◆ Task goal
Your output should be the lines from the start of the data through the line containing "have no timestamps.", exactly and nothing more.

━━ Given data ━━

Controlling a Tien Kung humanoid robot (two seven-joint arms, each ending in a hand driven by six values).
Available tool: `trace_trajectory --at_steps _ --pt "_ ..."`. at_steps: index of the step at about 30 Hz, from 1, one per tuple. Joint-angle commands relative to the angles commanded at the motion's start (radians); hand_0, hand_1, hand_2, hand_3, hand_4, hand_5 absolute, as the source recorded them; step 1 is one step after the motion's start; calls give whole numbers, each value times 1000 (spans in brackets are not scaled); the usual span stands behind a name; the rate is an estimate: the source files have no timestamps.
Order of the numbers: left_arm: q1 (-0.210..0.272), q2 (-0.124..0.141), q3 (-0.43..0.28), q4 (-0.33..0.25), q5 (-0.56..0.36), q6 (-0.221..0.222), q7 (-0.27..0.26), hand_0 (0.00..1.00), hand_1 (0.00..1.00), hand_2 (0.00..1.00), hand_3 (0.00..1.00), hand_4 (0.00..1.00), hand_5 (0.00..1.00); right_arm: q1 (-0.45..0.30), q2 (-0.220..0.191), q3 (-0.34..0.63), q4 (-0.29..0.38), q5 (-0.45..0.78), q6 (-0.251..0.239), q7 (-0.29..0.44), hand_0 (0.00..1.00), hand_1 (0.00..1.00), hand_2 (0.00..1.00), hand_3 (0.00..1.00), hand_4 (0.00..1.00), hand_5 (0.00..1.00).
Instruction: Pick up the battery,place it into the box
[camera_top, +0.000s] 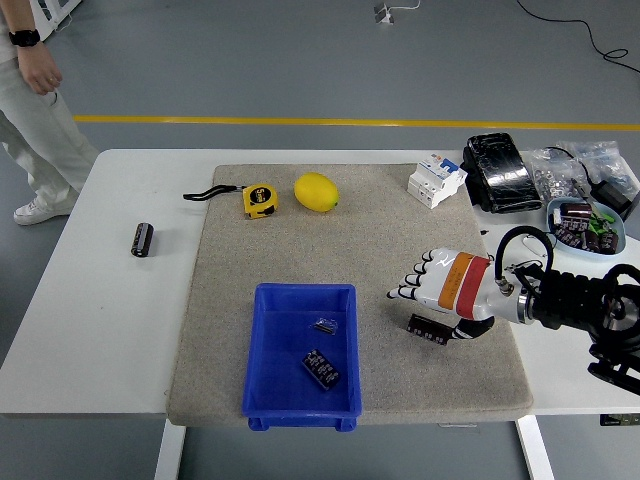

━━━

◆ Answer for the task
Controlling a Tien Kung humanoid robot (two seven-joint arms, each ending in a hand driven by six values).
Available tool: `trace_trajectory --at_steps _ --pt "_ ..."`. at_steps: index of the step at about 30 Hz, from 1, one per tuple. Joint-angle commands relative to the angles commanded at the motion's start (radians); hand_0, hand_1, hand_2, hand_3, hand_4, hand_5 absolute, as the source recorded them; step 1 is one step after the motion's start; calls give whole numbers, each value times 1000 (spans in brackets are not scaled); the usual span stands behind a name; the rate is an estimate: the source files have no timestamps.

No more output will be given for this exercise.